**TASK PROMPT**.
Print the listing once more, exactly as it stands.

**DATA EXTRACTS**.

* * *

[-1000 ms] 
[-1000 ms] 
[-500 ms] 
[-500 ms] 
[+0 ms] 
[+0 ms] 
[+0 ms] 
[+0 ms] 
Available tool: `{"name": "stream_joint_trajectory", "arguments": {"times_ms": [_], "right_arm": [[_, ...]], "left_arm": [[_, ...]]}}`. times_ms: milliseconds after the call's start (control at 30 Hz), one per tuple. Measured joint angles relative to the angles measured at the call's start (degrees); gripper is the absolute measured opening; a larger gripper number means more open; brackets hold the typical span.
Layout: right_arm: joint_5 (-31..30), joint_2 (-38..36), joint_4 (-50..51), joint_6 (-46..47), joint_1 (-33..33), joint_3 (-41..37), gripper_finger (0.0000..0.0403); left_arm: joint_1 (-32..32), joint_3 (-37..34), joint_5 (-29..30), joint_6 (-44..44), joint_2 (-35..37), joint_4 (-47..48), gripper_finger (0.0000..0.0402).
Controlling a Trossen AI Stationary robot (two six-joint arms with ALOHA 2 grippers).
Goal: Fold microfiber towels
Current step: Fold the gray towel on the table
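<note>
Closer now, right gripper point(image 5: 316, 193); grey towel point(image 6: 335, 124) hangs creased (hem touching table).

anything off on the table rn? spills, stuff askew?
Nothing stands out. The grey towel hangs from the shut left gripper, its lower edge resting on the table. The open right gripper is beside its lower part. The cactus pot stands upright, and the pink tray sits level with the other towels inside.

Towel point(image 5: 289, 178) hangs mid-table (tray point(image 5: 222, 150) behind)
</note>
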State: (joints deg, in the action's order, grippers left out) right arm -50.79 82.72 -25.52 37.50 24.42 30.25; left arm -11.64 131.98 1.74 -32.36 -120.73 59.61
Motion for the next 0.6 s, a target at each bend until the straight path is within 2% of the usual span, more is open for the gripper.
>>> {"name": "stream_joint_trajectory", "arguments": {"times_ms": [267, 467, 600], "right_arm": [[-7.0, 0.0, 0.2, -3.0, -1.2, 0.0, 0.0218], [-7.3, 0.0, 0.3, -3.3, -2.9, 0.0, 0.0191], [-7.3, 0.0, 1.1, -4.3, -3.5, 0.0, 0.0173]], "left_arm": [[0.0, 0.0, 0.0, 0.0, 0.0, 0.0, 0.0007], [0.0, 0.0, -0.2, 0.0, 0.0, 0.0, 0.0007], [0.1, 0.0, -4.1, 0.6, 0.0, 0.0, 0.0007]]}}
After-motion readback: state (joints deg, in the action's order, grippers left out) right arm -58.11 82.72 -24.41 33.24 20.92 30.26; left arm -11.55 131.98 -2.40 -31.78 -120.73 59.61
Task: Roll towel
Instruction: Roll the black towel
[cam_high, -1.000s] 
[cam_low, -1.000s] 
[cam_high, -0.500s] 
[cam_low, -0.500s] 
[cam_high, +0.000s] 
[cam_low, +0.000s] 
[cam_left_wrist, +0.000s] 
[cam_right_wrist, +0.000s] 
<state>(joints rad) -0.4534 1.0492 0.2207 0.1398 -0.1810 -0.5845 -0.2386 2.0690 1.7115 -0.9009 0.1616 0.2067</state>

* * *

**EXERCISE RESULT**.
[-1000 ms] 
[-1000 ms] 
[-500 ms] 
[-500 ms] 
[+0 ms] 
[+0 ms] 
[+0 ms] 
[+0 ms] 
Available tool: `{"name": "stream_joint_trajectory", "arguments": {"times_ms": [_], "right_arm": [[_, ...]], "left_arm": [[_, ...]]}}`. times_ms: milliseconds after the call's start (control at 30 Hz), one per tuple. Measured joint angles relative to the angles measured at the call's start (degrees); gripper is the absolute measured opening; a larger gripper number means more open; brackets hold the typical span.
Layout: right_arm: joint_5 (-31..30), joint_2 (-38..36), joint_4 (-50..51), joint_6 (-46..47), joint_1 (-33..33), joint_3 (-41..37), gripper_finger (0.0000..0.0403); left_arm: joint_1 (-32..32), joint_3 (-37..34), joint_5 (-29..30), joint_6 (-44..44), joint_2 (-35..37), joint_4 (-47..48), gripper_finger (0.0000..0.0402).
Controlling a Trossen AI Stationary robot (two six-joint arms with ALOHA 2 grippers).
Goal: Fold microfiber towels
Current step: Fold the gray towel on the table
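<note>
Closer now, right gripper point(image 5: 316, 193); grey towel point(image 6: 335, 124) hangs creased (hem touching table).

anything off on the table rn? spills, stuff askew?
Nothing stands out. The grey towel hangs from the shut left gripper, its lower edge resting on the table. The open right gripper is beside its lower part. The cactus pot stands upright, and the pink tray sits level with the other towels inside.

Towel point(image 5: 289, 178) hangs mid-table (tray point(image 5: 222, 150) behind)
</note>
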State: (joints deg, in the action's order, grippers left out) right arm -50.79 82.72 -25.52 37.50 24.42 30.25; left arm -11.64 131.98 1.74 -32.36 -120.73 59.61
Motion for the next 0.6 s, a target at each bend until the straight path is within 2% of the usual span, more is open for the gripper.
>>> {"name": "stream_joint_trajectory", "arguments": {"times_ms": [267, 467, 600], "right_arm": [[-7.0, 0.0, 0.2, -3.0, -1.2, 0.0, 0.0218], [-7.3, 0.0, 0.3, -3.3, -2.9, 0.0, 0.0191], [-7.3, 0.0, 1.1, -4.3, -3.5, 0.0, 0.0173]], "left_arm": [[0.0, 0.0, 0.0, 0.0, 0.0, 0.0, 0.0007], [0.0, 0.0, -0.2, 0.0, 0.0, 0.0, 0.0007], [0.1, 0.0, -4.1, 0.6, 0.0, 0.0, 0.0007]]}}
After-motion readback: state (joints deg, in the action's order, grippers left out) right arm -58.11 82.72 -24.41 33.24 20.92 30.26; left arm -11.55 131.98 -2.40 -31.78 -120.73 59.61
Task: Roll towel
Instruction: Roll the black towel
[cam_high, -1.000s] 
[cam_low, -1.000s] 
[cam_high, -0.500s] 
[cam_low, -0.500s] 
[cam_high, +0.000s] 
[cam_low, +0.000s] 
[cam_left_wrist, +0.000s] 
[cam_right_wrist, +0.000s] 
<state>(joints rad) -0.4534 1.0492 0.2207 0.1398 -0.1810 -0.5845 -0.2386 2.0690 1.7115 -0.9009 0.1616 0.2067</state>

This completes the required output.